Strip the pictures, then copy the remaining data exactly as it stands.

**Given information**
-- -- --

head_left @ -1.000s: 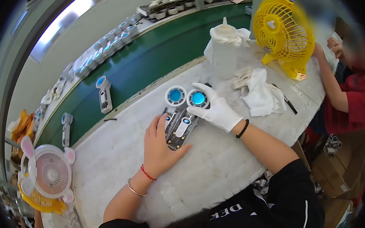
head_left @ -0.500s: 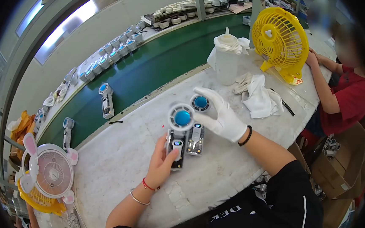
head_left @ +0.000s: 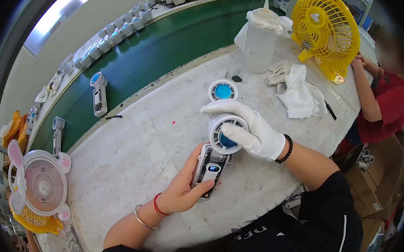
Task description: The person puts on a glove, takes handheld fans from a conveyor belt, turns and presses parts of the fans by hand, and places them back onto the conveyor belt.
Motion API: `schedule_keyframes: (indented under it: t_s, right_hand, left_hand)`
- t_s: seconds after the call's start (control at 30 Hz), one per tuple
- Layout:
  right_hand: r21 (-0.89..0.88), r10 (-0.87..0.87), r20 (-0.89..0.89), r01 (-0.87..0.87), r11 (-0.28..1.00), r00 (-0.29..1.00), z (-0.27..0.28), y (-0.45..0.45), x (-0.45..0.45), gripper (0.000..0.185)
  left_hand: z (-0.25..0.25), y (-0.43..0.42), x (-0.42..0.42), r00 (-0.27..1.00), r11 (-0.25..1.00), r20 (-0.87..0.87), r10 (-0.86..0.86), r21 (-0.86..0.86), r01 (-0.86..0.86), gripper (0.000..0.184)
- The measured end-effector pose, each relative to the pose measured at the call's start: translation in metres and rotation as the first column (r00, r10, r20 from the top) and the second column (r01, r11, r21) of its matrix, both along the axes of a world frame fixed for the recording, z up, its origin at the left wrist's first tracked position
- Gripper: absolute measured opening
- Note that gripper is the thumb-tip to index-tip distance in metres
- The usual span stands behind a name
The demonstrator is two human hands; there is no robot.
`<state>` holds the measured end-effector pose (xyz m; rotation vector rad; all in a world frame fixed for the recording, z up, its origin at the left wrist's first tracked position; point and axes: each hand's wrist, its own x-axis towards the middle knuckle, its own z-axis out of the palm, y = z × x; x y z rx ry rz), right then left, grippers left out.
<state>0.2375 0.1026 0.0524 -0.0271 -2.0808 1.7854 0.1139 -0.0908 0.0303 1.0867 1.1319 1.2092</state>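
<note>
My bare left hand (head_left: 184,189) is closed around the clear-cased body of a handheld fan (head_left: 212,169), thumb along its lower part. A small lit display shows on the body. My right hand (head_left: 261,133), in a white glove, grips the round white head of the same fan. Its thumb lies over the blue centre, and its fingers curl round the far side of the head. Just beyond them, a second handheld fan (head_left: 222,91) lies on the table, its blue-centred head visible and its body mostly hidden.
A green conveyor belt (head_left: 159,49) runs behind the white table (head_left: 133,149), carrying handheld fans. A white squeeze bottle (head_left: 260,42), white cloths (head_left: 298,93), a black pen (head_left: 330,110) and a yellow fan (head_left: 326,28) are at right. A bunny-eared fan (head_left: 44,184) stands left. Another person (head_left: 387,94) sits right.
My right hand has closed on the head of the held fan, away from the second fan's side. The held fan now sits further right and covers the second one's body. The view has shifted.
</note>
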Motion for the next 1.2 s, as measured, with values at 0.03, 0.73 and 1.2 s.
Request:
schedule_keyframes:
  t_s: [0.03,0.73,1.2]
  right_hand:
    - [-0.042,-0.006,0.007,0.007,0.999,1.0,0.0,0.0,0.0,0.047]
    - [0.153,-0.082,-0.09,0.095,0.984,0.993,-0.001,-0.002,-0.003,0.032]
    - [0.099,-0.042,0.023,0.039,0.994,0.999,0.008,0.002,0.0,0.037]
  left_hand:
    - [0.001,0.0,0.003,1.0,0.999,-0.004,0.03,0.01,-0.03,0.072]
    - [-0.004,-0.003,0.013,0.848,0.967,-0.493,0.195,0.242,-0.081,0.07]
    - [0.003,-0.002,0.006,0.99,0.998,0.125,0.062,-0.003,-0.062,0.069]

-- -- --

**Exercise answer**
head_left @ -1.000s: 
head_left @ -0.500s: 
head_left @ +0.000s: 
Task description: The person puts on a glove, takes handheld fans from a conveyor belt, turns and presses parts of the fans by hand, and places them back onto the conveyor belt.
Motion API: `schedule_keyframes: (indented under it: t_s, right_hand, left_hand)`
- t_s: seconds after the call's start (control at 30 Hz), one per tuple
- Layout:
  right_hand: r21 (-0.89..0.88), r10 (-0.87..0.87), r20 (-0.89..0.89), r01 (-0.87..0.87), r11 (-0.28..1.00), r00 (-0.29..1.00), z (-0.27..0.28), y (-0.45..0.45), x (-0.45..0.45), gripper (0.000..0.185)
  left_hand: z (-0.25..0.25), y (-0.43..0.42), x (-0.42..0.42), r00 (-0.27..1.00), r11 (-0.25..1.00), r20 (-0.87..0.87), r10 (-0.86..0.86), r21 (-0.86..0.86), r01 (-0.86..0.86), gripper (0.000..0.184)
- The measured end-effector pose, each relative to the pose measured at the call's start: translation in metres and rotation as the first column (r00, r10, r20 from the top) and the second column (r01, r11, r21) of its matrix, both along the axes of a world frame fixed for the recording, z up, its origin at the left wrist's first tracked position
- Gripper: absolute measured opening
- Note that gripper is the thumb-tip to index-tip distance in metres
- The usual span stands behind a name
The demonstrator is two human hands; there is no robot.
`<state>` holds the measured end-effector pose (xyz m; rotation vector rad; all in a world frame fixed for the recording, z up, its origin at the left wrist's first tracked position; point and axes: each hand's wrist, its own x-axis towards the middle knuckle, its own z-axis out of the palm, y = z × x; x y z rx ry rz), right then left, grippers left out.
<state>0.2375 0.1026 0.0524 -0.0271 -2.0808 1.7854 0.1139 -0.0908 0.0303 1.0867 1.1319 1.2092</state>
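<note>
My bare left hand (head_left: 184,189) is closed around the clear-cased body of a handheld fan (head_left: 212,169), thumb along its lower part. A small lit display shows on the body. My right hand (head_left: 261,133), in a white glove, grips the round white head of the same fan. Its thumb lies over the blue centre, and its fingers curl round the far side of the head. Just beyond them, a second handheld fan (head_left: 222,91) lies on the table, its blue-centred head visible and its body mostly hidden.
A green conveyor belt (head_left: 159,49) runs behind the white table (head_left: 133,149), carrying handheld fans. A white squeeze bottle (head_left: 260,42), white cloths (head_left: 298,93), a black pen (head_left: 330,110) and a yellow fan (head_left: 326,28) are at right. A bunny-eared fan (head_left: 44,184) stands left. Another person (head_left: 387,94) sits right.
My right hand has closed on the head of the held fan, away from the second fan's side. The held fan now sits further right and covers the second one's body. The view has shifted.
</note>
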Motion for the next 1.2 s, as measured, with values at 0.03, 0.73 and 1.2 s.
Request:
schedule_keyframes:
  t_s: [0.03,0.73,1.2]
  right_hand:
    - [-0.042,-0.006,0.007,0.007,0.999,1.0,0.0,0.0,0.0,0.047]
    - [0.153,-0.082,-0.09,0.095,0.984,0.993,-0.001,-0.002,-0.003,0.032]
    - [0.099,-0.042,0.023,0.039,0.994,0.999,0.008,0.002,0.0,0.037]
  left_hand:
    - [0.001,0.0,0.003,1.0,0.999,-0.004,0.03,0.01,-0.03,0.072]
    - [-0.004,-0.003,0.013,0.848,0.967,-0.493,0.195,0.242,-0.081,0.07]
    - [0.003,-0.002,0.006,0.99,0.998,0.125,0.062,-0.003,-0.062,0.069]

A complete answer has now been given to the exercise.